_Your assignment_
Show all lines of the listing that hold the word "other".

_Recorded data_
▬▬▬▬▬▬
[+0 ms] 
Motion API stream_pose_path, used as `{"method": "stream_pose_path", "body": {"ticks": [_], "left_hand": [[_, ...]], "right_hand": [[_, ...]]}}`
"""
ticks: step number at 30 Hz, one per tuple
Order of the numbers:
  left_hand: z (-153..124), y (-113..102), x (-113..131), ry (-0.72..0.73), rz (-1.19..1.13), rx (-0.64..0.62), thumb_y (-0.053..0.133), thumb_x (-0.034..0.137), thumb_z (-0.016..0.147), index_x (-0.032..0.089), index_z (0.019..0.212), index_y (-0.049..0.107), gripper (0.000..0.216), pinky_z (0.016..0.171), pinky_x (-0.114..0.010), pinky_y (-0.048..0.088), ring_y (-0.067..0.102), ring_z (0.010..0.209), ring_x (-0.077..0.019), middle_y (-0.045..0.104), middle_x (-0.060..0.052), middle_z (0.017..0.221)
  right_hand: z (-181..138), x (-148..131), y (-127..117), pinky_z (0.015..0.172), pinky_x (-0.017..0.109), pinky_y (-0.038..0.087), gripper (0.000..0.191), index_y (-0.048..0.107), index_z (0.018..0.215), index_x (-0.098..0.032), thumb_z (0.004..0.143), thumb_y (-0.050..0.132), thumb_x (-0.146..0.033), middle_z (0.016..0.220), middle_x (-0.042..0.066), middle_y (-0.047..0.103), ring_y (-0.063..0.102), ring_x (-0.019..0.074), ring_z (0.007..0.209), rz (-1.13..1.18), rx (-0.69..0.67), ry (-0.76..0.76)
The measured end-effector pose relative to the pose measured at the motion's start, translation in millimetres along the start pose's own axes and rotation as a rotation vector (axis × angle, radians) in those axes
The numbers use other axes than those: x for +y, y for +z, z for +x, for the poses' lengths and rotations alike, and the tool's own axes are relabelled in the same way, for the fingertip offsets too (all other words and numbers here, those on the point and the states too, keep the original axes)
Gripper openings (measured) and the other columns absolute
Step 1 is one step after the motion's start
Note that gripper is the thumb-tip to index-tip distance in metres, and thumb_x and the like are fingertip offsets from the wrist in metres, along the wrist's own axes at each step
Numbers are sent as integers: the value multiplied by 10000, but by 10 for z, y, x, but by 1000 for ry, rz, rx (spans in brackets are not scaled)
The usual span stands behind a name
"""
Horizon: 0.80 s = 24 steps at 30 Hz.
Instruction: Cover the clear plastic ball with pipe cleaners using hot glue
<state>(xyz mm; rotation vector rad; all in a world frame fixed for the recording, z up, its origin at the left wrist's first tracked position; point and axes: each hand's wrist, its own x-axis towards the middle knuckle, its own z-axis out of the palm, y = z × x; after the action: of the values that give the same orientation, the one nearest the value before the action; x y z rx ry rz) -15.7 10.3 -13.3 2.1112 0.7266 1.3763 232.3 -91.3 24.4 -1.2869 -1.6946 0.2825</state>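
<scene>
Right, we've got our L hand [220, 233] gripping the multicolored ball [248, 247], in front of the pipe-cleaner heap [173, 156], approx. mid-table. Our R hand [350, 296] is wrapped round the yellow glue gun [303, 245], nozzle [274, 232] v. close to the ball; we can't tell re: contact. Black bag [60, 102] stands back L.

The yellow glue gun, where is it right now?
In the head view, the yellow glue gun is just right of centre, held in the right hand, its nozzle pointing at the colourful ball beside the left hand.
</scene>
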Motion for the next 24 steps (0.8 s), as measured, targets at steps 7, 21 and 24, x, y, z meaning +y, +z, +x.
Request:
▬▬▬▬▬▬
_Solution to this problem_
The numbers use other axes than those: x for +y, y for +z, z for +x, for the poses' lengths and rotations alike, and the tool's own axes are relabelled in the same way, for the fingertip offsets too (all other words and numbers here, those on the point and the states too, keep the original axes)
Gripper openings (measured) and the other columns absolute

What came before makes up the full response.